Menurut Pansus, saat ini konsumen sudah cukup dibebani dengan berbagai jenis pajak saat pembelian kendaraan, seperti pajak pertambahan nilai (PPn), pajak penjualan barang mewah (PPNBM), pajak kendaraan bermotor (PKB), dan bea balik nama (BBN).
“Pemerintah daerah harus berhati-hati mengeluarkan kebijakan baru tersebut dan hendaknya sudah dianalisis secara mendalam dampak turunan apakah yang akan terjadi dari kebijakan baru ini serta akan mengganggu sektor ekonomi atau tidak,” sebut Johan.
Kenaikan pajak yang terlalu tinggi, menurut Pansus, akan membebani masyarakat dan/atau menghambat sektor ekonomi lain, bukan sektor otomotif, tapi juga industri pendukung lainnya, seperti suku cadang, ban, dan lain-lain, termasuk juga tenaga kerja didalam. Bila kebijakan tersebut untuk membatasi jumlah pertumbuhan kendaraan dan mengatasi kemacetan, maka pemerintah daerah seharusnya menyiapkan dulu infrastruktur jalan dan transportasi umum yang memadai sebelum memberlakukannya.
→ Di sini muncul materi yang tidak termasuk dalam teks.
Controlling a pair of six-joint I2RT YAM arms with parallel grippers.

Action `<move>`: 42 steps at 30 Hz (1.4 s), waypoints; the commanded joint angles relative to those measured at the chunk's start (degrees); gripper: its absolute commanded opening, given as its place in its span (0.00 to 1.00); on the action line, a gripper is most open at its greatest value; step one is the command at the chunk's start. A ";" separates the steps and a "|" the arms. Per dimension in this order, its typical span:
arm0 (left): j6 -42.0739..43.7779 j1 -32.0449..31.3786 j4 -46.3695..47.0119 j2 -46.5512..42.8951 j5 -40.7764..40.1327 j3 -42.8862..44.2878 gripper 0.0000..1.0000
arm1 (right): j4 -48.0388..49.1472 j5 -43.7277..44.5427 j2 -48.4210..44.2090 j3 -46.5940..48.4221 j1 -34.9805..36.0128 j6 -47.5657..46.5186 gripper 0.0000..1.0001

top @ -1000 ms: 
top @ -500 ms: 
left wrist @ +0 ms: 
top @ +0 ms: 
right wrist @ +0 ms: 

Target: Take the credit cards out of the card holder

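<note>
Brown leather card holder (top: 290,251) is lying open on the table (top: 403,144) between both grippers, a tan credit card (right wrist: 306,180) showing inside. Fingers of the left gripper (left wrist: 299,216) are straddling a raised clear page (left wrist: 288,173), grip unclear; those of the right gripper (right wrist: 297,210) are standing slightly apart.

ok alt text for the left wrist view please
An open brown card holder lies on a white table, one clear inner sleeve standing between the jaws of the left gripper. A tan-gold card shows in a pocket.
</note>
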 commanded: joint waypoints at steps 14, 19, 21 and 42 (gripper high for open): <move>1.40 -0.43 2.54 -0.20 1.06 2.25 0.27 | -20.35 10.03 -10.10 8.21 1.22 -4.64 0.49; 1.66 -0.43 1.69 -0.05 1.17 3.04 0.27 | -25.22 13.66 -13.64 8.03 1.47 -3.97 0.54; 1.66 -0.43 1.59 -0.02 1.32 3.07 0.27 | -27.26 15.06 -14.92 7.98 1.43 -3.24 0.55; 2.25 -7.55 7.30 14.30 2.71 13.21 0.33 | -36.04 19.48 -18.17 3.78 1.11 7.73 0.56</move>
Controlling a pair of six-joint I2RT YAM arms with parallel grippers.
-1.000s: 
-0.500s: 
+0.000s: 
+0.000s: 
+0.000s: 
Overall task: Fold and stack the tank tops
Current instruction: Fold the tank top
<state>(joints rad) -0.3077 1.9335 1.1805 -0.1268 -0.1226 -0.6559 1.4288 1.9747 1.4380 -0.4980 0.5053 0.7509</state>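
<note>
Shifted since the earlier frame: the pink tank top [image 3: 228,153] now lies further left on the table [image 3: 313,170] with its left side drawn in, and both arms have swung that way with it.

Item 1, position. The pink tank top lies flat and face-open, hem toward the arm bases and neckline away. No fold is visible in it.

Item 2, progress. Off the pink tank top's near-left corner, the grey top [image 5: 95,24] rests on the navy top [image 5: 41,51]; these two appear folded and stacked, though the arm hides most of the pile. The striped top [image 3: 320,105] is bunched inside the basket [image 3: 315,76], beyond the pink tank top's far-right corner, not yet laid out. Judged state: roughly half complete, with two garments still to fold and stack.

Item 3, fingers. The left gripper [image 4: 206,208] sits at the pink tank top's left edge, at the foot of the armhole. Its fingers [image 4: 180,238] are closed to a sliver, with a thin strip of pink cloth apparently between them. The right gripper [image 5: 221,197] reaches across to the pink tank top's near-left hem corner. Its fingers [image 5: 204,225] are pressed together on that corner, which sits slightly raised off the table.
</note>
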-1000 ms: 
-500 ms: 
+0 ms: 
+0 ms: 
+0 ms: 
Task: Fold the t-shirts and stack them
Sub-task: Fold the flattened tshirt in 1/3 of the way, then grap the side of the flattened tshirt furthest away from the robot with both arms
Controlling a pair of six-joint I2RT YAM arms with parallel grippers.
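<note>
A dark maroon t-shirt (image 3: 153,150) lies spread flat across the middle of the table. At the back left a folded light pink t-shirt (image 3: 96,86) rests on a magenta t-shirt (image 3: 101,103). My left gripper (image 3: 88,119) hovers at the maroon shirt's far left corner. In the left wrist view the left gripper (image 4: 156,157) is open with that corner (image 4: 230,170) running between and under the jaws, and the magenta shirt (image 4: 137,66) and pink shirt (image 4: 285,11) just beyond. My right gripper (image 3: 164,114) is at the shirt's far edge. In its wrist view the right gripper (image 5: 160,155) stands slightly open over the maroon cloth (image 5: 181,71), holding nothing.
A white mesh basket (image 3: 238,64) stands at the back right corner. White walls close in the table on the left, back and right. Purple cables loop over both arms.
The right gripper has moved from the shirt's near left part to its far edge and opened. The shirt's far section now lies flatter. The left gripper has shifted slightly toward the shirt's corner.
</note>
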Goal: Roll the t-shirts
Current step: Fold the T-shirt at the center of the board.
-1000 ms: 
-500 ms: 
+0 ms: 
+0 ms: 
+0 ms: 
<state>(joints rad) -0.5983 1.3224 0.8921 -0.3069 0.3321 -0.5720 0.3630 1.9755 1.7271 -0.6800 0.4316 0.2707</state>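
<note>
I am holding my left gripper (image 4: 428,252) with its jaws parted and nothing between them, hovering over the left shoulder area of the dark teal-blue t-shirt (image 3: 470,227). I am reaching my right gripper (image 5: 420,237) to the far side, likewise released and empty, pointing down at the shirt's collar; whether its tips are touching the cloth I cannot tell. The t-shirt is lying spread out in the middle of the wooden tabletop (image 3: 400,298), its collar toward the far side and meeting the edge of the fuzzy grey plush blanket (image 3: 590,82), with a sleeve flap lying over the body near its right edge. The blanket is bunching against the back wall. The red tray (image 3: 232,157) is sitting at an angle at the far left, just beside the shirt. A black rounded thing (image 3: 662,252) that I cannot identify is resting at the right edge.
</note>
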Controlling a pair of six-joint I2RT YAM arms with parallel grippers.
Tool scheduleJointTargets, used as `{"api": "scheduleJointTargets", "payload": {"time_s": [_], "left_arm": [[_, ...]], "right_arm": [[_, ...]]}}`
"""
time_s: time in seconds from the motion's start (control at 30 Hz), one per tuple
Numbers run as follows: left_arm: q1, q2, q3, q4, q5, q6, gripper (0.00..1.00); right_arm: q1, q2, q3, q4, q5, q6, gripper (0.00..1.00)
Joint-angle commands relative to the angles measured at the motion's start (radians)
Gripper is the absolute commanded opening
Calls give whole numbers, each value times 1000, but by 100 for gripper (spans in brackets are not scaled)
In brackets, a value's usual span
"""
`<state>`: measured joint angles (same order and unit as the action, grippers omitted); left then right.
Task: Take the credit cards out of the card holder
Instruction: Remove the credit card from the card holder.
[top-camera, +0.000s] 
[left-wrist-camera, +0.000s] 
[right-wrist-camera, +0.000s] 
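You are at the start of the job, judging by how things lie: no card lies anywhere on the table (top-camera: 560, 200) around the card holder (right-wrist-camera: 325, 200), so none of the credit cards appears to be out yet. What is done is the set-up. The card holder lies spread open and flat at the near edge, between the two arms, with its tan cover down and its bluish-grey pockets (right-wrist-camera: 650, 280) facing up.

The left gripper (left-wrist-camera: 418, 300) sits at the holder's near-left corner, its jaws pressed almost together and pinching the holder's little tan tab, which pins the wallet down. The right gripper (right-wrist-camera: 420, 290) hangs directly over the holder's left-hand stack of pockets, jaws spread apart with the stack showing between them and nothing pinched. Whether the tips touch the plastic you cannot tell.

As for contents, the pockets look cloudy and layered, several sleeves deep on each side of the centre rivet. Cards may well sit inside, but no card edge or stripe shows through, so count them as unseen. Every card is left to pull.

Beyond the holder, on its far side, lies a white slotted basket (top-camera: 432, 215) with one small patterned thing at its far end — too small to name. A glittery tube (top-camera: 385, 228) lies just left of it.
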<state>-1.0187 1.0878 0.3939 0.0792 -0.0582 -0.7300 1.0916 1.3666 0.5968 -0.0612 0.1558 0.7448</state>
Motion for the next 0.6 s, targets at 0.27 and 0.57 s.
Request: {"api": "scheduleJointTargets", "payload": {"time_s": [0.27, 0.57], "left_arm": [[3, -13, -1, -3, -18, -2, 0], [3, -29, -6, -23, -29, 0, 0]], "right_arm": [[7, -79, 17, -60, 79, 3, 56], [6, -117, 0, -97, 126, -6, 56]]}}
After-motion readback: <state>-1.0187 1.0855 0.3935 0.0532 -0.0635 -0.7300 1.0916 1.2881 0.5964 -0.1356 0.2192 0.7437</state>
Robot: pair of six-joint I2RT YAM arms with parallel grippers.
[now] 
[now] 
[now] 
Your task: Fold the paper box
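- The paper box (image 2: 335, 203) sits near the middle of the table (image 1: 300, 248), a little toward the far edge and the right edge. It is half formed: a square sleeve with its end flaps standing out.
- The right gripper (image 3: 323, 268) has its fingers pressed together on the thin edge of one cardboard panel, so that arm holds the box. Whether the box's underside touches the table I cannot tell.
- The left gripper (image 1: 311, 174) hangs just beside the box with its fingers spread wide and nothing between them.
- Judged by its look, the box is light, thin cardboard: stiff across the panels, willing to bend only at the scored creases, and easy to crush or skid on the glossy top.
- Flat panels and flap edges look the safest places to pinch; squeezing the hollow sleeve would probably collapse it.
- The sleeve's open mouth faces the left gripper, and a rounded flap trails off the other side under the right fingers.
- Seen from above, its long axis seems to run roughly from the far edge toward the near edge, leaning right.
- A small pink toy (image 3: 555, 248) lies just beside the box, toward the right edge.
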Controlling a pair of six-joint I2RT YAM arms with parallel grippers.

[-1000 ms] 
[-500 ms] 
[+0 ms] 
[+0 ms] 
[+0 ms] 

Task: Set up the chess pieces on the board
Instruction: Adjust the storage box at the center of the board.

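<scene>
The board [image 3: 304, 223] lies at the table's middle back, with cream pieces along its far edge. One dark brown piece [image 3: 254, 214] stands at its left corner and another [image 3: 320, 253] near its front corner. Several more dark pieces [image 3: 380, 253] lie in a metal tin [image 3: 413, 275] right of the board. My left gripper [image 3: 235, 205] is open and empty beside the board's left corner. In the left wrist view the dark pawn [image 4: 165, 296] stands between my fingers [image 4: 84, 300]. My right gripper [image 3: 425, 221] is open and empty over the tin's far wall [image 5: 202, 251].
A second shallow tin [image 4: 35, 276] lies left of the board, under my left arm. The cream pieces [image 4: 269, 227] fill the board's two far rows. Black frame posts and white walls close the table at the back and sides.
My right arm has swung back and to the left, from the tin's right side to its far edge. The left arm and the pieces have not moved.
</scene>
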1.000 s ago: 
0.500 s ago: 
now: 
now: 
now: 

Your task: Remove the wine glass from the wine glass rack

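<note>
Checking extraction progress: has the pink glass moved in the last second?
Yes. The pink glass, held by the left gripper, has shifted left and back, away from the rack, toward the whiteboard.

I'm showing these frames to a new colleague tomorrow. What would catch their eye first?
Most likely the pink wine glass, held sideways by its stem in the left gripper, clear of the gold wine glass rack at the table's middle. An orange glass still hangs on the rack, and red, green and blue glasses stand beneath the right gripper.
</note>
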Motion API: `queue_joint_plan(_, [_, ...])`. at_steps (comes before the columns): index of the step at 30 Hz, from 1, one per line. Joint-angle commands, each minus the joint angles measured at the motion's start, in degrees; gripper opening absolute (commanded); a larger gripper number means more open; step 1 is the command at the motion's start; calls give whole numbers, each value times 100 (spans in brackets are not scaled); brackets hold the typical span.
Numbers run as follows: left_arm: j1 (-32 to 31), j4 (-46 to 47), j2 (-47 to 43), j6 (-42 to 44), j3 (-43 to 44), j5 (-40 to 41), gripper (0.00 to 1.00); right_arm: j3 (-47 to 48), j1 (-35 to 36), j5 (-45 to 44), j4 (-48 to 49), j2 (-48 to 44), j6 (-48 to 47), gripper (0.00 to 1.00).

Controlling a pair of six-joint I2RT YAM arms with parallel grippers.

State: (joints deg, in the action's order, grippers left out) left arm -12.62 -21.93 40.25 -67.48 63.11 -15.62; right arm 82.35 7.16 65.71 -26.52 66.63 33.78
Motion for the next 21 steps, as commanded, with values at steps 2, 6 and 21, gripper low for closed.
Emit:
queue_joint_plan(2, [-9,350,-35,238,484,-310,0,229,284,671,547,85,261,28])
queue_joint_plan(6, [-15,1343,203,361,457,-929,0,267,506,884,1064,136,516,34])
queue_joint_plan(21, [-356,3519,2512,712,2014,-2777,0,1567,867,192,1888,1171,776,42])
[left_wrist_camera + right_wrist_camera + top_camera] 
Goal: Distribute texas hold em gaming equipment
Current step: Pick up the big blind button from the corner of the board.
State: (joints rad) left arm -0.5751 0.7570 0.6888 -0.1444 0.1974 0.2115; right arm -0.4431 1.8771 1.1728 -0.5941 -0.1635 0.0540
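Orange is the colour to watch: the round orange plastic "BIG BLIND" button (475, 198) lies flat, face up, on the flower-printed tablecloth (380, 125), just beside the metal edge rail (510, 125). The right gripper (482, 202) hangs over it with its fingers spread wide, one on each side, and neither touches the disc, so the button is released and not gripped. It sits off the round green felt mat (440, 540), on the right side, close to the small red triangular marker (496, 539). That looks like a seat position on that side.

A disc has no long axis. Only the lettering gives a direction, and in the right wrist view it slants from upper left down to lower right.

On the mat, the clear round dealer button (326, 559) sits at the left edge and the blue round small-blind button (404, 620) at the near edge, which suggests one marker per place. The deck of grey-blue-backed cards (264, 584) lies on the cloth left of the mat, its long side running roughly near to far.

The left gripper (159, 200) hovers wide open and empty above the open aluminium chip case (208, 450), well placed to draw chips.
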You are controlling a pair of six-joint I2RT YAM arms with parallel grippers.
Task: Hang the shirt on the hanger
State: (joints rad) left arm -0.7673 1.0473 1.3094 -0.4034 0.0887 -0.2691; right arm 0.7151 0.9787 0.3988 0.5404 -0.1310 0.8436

“Dengan mempertimbangkan hal-hal diatas yang merupakan hasil studi banding dan diskusi intensif Pansus pajak DPRD maka pihak eksekutif menarik/ menghapus pasal 9 terkait penerapan pajak progresif,” imbuh Johan.
Selain itu, hasil rapat panitia khusus bersama eksekutif juga sepakat merubah judul Ranperda yang semula “rancangan peraturan darah tentang pajak daerah” menjadi “rancangan peraturan daerah tentang perubahan kedua peraturan daerah nomor 1 tahun 2011 tentang pajak daerah”. Merubah pasal 7 ayat 1 perda nomor 1 tahun 2011 tentang tarif PKB dari semula 1,5% diubah menjadi 1,7%, menambah pasal tersendiri tentang pengaturan kendaraan plat luar daerah yang pokoknya mengatur tentang pelaporan, pendataan dan pendaftaran.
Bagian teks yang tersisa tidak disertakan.